The sirens of the silver screen need to be dressed like sirens. Only a select few get to design for the likes of Sharon Stone and Julia Roberts. It can be a challenge to support the film’s story and let the lady’s natural beauty shine through. You want to be sensual without creating a distraction. The type of beauty can be anything from simplistic to layered and complex. To achieve a look that blends story, designer, and star into one cohesive whole is hard. Not many can do it. This is why we remember iconic movie dresses when the three do meet in perfect harmony. I love films and I love fashion, so this list is an ode to my love of both. These seven most iconic movie dresses are just perfect.
THE POWER OF OMISSION
Costumer Ellen Mirojnick made a name for herself designing “power broker” costumes in the 80s. It started with her Gordon Gecko suit for Oliver Stone’s Wall Street and took off from there. A few years later, she sewed one of the most iconic movie dresses of all time. The dress wasn’t anything special, but what Sharon Stone failed to wear under it certainly was. Sometimes, less really is more.

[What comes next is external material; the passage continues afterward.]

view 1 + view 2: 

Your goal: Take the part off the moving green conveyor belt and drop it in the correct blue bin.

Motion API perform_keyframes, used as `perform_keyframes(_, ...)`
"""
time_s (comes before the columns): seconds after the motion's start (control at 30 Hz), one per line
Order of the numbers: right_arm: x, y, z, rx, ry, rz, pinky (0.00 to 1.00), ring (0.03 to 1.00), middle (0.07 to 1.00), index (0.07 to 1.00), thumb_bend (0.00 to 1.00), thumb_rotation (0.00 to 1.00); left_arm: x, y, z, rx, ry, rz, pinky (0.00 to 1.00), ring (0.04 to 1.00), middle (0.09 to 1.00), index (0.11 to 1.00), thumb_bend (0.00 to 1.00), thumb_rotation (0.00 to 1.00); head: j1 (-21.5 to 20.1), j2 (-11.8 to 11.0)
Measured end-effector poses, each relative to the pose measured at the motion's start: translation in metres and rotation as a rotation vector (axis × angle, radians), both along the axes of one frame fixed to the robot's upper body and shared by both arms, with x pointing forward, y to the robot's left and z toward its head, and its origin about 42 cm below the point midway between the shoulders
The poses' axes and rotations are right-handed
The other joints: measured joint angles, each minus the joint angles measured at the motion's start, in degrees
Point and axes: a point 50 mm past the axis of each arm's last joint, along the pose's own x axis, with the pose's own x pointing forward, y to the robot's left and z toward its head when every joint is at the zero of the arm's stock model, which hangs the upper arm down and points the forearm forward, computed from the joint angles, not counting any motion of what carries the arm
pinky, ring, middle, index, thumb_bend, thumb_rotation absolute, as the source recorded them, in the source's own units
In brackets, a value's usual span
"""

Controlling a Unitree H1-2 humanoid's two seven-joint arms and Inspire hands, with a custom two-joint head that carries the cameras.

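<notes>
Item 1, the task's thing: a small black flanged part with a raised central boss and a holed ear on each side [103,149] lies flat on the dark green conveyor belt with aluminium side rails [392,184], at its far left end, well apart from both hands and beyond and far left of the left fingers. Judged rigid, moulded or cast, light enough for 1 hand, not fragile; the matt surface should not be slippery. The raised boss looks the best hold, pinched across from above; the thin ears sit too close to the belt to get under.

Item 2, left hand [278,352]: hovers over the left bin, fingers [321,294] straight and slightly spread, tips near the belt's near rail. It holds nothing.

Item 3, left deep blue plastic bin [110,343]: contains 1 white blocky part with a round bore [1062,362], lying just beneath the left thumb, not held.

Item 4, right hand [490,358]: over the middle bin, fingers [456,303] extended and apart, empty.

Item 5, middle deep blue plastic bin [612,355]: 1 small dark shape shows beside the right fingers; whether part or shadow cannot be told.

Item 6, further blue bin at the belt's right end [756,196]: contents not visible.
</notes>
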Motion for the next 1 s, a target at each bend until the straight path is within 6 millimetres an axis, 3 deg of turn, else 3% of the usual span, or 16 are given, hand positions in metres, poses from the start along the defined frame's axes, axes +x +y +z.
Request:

The first kiss isn’t always the most romantic scene. The costume team for Pretty Woman understood this. Instead of dressing up their leading lady to meet prince charming, they did it half-way through the film for her transformation scene. Anyone who didn’t know who Julia Roberts was before that elegant red dress certainly knew her after.
When William Travilla designed Marilyn Monroe’s dress for The Seven Year Itch, he didn’t know it would become one of the most iconic movies dresses ever. The scene over the subway grate hadn’t even been planned yet. Legend has it the idea was unwelcome, difficult to film, and almost cut in the editing room. Someone persevered, and now we have one of the finest wardrobe malfunction moments in film history. Thanks, guys.
The novel this film is based on goes into great detail describing the emerald dress Cecilia wore to dinner the night she would meet her love. Costumer Jacqueline Durran listened closely to the descriptions in the book and the results were stunning. Green, the moonlight, and Kiera Knightley spell success.
PRETTY IN PINK
It’s the most childish look on this list, but it left an undeniable mark on prom dress fashion and thrift store style. Unlike the perfectly crafted suits and dresses they wore to the school dance in Grease, Molly Ringwald’s dress showed us we could still be romantic in a homemade dress. Take that, Cinderella!
Monroe may win the prize for most iconic wardrobe-driven scene, but it is Audrey Hepburn’s Givenchy sheath that is the seminal film costume. Paired with black gloves, a tiara, and dark sunglasses, the look defined New York chic. In 1961, every woman wanted to be Audrey.
GONE WITH THE WIND
Don’t laugh. Scarlett O’Hara’s emerald green gown was made from the curtains of her old plantation home, but she did some pretty impressive things with those curtains! Walter Plunkett’s design captures the devastation and stubborn pride of the South with such clarity it’s incredible. So there you have it. With the right skills, you can make iconic movie dresses out of curtains.